Print the listing below exactly as written.
Source material START
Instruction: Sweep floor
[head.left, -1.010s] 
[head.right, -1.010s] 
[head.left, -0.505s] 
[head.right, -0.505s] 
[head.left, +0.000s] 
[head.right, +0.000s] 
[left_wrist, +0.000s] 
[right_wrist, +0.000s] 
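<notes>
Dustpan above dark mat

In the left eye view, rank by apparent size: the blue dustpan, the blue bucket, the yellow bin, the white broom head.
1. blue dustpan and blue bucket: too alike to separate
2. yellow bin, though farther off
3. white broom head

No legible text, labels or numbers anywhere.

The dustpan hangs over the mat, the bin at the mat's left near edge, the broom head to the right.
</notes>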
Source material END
### Answer section
Instruction: Sweep floor
[head.left, -1.010s] 
[head.right, -1.010s] 
[head.left, -0.505s] 
[head.right, -0.505s] 
[head.left, +0.000s] 
[head.right, +0.000s] 
[left_wrist, +0.000s] 
[right_wrist, +0.000s] 
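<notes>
Dustpan above dark mat

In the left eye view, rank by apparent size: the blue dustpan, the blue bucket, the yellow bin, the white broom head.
1. blue dustpan and blue bucket: too alike to separate
2. yellow bin, though farther off
3. white broom head

No legible text, labels or numbers anywhere.

The dustpan hangs over the mat, the bin at the mat's left near edge, the broom head to the right.
</notes>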

Work on this exercise has been completed.